Attore, regista e cantante i nuovi posti fissi: le scuole di cinema e teatro sfornano «assunti»

La frase che getterebbe nel panico qualunque genitore: «Mamma, papà, voglio fare l’attore». Manco a dirlo: vostro figlio è più lungimirante di voi. Sorridete compiaciuti, ha un futuro davanti. E soprattutto, ebbene sì, anche un lavoro.
I dai emersi da una ricerca commissionata dal Comune di Milano sulla condizione occupazionale degli ex allievi delle scuole civiche (Scuola d’arte drammatica, di Musica, di Lingue e Televisione e cinema) offre la più impensabile delle realtà. Se dopo il primo anno di diploma l’80 per cento aveva già un lavoro (il che già non è poco), ebbene a distanza di 5 anni tutti, ossia il 100 per 100 dei diplomati ha un impiego inerente alla sua formazione. Niente call-center o vendita porta a porta: chi si è diplomato attore fa l’attore, chi si è diplomato in musica fa il musicista. E per circa un quarto degli occupati, l’occasione giusta si è presentata entro i sei mesi dal diploma.
«Questo perché la nostra formazione non è autoreferenziale, ma risponde ai reali bisogni occupazionali» commenta l’assessore alle Politiche del lavoro e occupazionali del Comune, Andrea Mascaretti. Se lo scopo di una scuola è quello di far trovare un lavoro e possibilmente non uno qualunque le quattro scuole civiche del comune di Milano ci sono riuscite». «Sulla formazione abbiamo attivato un confronto costante con le aziende del territorio - continua Mascaretti -. E questo riguarda anche la formazione professionale gestita dal Comune: spesso le ditte dicono che fanno fatica a trovare ciò che cercano o perché non ci sono quelle figure professionali o perché non sono formate adeguatamente. Ecco perché ci siamo proposti di cancellare questo dislivello fra mondo del lavoro e formazione».
L’investimento non è da poco: ogni anno l’assessorato eroga per la Fondazione delle scuole civiche 11 milioni di euro e per la Formazione professionale altri 15 milioni il tutto spalmato su 1000 corsi dei quali 170 gestiti dalla prima.
La ricerca ha interrogato gli ex allievi anche sul tipo di lavoro trovato.
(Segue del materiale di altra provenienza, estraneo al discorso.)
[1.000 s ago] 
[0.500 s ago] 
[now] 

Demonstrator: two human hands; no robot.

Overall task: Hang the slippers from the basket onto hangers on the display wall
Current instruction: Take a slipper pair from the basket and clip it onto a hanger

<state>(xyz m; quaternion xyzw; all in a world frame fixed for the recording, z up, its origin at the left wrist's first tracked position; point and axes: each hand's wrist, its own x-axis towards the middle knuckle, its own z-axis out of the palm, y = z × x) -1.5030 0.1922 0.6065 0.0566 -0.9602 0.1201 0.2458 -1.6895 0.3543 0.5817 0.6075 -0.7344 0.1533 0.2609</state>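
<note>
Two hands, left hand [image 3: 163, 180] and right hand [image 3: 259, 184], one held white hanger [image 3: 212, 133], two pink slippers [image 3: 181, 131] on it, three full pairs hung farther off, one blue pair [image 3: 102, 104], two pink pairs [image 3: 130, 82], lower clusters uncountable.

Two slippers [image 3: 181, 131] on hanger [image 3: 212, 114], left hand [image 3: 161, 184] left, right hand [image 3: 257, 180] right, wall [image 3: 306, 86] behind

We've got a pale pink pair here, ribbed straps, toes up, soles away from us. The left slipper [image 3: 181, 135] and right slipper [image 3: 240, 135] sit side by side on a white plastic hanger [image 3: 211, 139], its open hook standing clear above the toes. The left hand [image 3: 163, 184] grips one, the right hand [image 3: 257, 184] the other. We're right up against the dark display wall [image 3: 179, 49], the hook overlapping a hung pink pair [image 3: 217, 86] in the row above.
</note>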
I diplomati in lingue sono diventati per lo più traduttori, insegnanti e interpreti. Dalla scuola di Tv e cinema sono usciti tecnici audio-luci, operatori video, ma anche aiuto registi.
La scuola d’arte drammatica Paolo Grassi ha sfornato, manco a dirlo, attori e organizzatori di eventi, mentre la scuola di musica insegnanti, musicisti e liberi professionisti. Il ruolo delle scuole quale veicolo di occasioni di lavoro è minoritario rispetto all’iniziativa personale, ma significativo: in particolare sono sempre molto produttivi i contatti stabiliti nel periodo di studi attraverso stage, oltre che la segnalazione nominativa diretta.
Per quanto riguarda gli orari di lavoro e l’impegno, oltre un terzo dei casi, copre tra le 31 e le 40 ore settimanali. Insomma tutti lavori a tempo pieno.

«L’esperienza della Fondazione è vincente: ho proposto che tutta la formazione professionale sia gestita dalla Fondazione - conclude l’assessore -. Ma non solo. Proporrò di far pagare i corsi in base alle fasce di reddito».
Unico neo: i canali di informazione per la conoscenza delle scuole. Quasi la metà degli ex allievi si sono affidati al passaparola.